• _TASK INSTRUCTIONS_: Apart from the pictures, the listing is to be returned exactly.

• _SUPPLIED MATERIAL_:

════════════════════

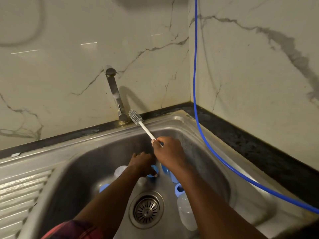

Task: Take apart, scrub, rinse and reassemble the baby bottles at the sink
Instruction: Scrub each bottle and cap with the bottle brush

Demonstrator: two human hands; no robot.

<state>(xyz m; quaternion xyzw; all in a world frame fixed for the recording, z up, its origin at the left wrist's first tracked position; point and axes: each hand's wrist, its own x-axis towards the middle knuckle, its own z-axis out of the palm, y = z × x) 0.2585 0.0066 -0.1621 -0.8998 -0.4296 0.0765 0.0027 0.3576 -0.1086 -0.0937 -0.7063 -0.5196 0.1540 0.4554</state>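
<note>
My right hand (168, 153) grips the white handle of a bottle brush (137, 118), whose grey bristle head points up toward the tap base. My left hand (142, 163) reaches down into the steel sink (82, 163) and closes on a blue bottle ring (152, 175). A clear baby bottle with a blue collar (184, 207) lies on its side right of the drain. Another clear bottle (120, 170) stands left of my left wrist, and a blue piece (103, 187) lies beside it. More blue parts (170, 175) sit under my right wrist, partly hidden.
The chrome tap (114, 94) rises from the back rim of the sink. A blue hose (196, 83) hangs down the wall corner and runs across the right rim. The drain strainer (146, 210) is at the basin's centre. A ribbed draining board (20, 192) lies at left.
</note>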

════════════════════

• _ANSWER FOR THIS EXERCISE_:
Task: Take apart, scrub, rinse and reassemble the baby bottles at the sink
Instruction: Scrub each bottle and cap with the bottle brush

Demonstrator: two human hands; no robot.

<state>(xyz m; quaternion xyzw; all in a world frame fixed for the recording, z up, its origin at the left wrist's first tracked position; point and axes: each hand's wrist, its own x-axis towards the middle knuckle, its own z-axis out of the palm, y = z × x) 0.2585 0.0066 -0.1621 -0.8998 -0.4296 0.0765 0.0027 0.3576 -0.1086 -0.0937 -0.7063 -0.5196 0.1540 0.4554</state>
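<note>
My right hand (168, 153) grips the white handle of a bottle brush (137, 118), whose grey bristle head points up toward the tap base. My left hand (142, 163) reaches down into the steel sink (82, 163) and closes on a blue bottle ring (152, 175). A clear baby bottle with a blue collar (184, 207) lies on its side right of the drain. Another clear bottle (120, 170) stands left of my left wrist, and a blue piece (103, 187) lies beside it. More blue parts (170, 175) sit under my right wrist, partly hidden.
The chrome tap (114, 94) rises from the back rim of the sink. A blue hose (196, 83) hangs down the wall corner and runs across the right rim. The drain strainer (146, 210) is at the basin's centre. A ribbed draining board (20, 192) lies at left.
</note>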

The response is now done.